[Exercise brief]: A complete and exact copy of the data below is required.

═════ Data extract

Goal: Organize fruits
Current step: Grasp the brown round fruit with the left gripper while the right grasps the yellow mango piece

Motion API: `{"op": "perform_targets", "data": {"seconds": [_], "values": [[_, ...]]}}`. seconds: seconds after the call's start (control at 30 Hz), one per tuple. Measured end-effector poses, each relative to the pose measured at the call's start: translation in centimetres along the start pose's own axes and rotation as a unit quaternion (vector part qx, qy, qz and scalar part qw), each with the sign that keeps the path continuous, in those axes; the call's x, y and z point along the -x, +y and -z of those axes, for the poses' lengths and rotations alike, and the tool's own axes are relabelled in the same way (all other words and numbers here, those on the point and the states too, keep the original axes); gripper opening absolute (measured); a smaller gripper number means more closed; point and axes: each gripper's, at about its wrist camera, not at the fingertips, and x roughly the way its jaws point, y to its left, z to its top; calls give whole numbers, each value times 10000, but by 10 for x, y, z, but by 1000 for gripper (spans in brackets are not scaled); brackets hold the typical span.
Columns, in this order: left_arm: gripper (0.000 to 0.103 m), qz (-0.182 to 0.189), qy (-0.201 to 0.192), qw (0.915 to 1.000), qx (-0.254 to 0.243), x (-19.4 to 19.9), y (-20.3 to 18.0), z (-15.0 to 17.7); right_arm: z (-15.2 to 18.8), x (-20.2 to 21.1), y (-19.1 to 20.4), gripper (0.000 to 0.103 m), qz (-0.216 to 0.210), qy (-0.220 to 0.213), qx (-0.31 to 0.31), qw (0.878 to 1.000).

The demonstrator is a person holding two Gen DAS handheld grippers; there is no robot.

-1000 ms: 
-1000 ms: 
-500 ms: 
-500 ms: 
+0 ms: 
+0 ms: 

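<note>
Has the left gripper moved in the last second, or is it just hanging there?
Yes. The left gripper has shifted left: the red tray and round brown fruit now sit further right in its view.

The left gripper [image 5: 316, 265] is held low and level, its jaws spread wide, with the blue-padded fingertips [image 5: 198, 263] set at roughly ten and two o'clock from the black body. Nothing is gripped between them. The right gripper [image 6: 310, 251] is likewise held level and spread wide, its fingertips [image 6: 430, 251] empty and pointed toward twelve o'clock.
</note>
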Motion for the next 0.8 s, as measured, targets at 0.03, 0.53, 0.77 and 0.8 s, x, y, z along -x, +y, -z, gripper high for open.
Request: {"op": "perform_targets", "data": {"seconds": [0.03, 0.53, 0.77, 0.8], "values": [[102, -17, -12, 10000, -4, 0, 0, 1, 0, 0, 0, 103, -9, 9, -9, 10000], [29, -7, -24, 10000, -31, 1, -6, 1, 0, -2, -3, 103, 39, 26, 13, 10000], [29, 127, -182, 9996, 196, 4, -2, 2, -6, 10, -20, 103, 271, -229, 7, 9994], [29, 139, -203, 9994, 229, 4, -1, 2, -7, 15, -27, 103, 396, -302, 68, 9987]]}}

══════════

[Answer to the exercise]:
Goal: Organize fruits
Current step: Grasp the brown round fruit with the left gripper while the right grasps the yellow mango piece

Motion API: `{"op": "perform_targets", "data": {"seconds": [_], "values": [[_, ...]]}}`. seconds: seconds after the call's start (control at 30 Hz), one per tuple. Measured end-effector poses, each relative to the pose measured at the call's start: translation in centimetres along the start pose's own axes and rotation as a unit quaternion (vector part qx, qy, qz and scalar part qw), each with the sign that keeps the path continuous, in those axes; the call's x, y and z point along the -x, +y and -z of those axes, for the poses' lengths and rotations alike, and the tool's own axes are relabelled in the same way (all other words and numbers here, those on the point and the states too, keep the original axes); gripper opening absolute (measured); a smaller gripper number means more closed; point and axes: each gripper's, at about its wrist camera, not at the fingertips, and x roughly the way its jaws point, y to its left, z to its top; calls give whole numbers, each value times 10000, but by 10 for x, y, z, but by 1000 for gripper (spans in brackets are not scaled); brackets hold the typical span.
Columns, in this order: left_arm: gripper (0.000 to 0.103 m), qz (-0.182 to 0.189), qy (-0.201 to 0.192), qw (0.915 to 1.000), qx (-0.254 to 0.243), x (-19.4 to 19.9), y (-20.3 to 18.0), z (-15.0 to 17.7); right_arm: z (-15.2 to 18.8), x (-20.2 to 21.1), y (-19.1 to 20.4), gripper (0.000 to 0.103 m), qz (-0.216 to 0.210), qy (-0.220 to 0.213), qx (-0.31 to 0.31), qw (0.878 to 1.000).

The demonstrator is a person holding two Gen DAS handheld grippers; there is no robot.

-1000 ms: 
-1000 ms: 
-500 ms: 
-500 ms: 
+0 ms: 
+0 ms: 

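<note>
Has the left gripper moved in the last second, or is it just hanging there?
Yes. The left gripper has shifted left: the red tray and round brown fruit now sit further right in its view.

The left gripper [image 5: 316, 265] is held low and level, its jaws spread wide, with the blue-padded fingertips [image 5: 198, 263] set at roughly ten and two o'clock from the black body. Nothing is gripped between them. The right gripper [image 6: 310, 251] is likewise held level and spread wide, its fingertips [image 6: 430, 251] empty and pointed toward twelve o'clock.
</note>
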Motion for the next 0.8 s, as measured, targets at 0.03, 0.53, 0.77 and 0.8 s, x, y, z along -x, +y, -z, gripper high for open.
Request: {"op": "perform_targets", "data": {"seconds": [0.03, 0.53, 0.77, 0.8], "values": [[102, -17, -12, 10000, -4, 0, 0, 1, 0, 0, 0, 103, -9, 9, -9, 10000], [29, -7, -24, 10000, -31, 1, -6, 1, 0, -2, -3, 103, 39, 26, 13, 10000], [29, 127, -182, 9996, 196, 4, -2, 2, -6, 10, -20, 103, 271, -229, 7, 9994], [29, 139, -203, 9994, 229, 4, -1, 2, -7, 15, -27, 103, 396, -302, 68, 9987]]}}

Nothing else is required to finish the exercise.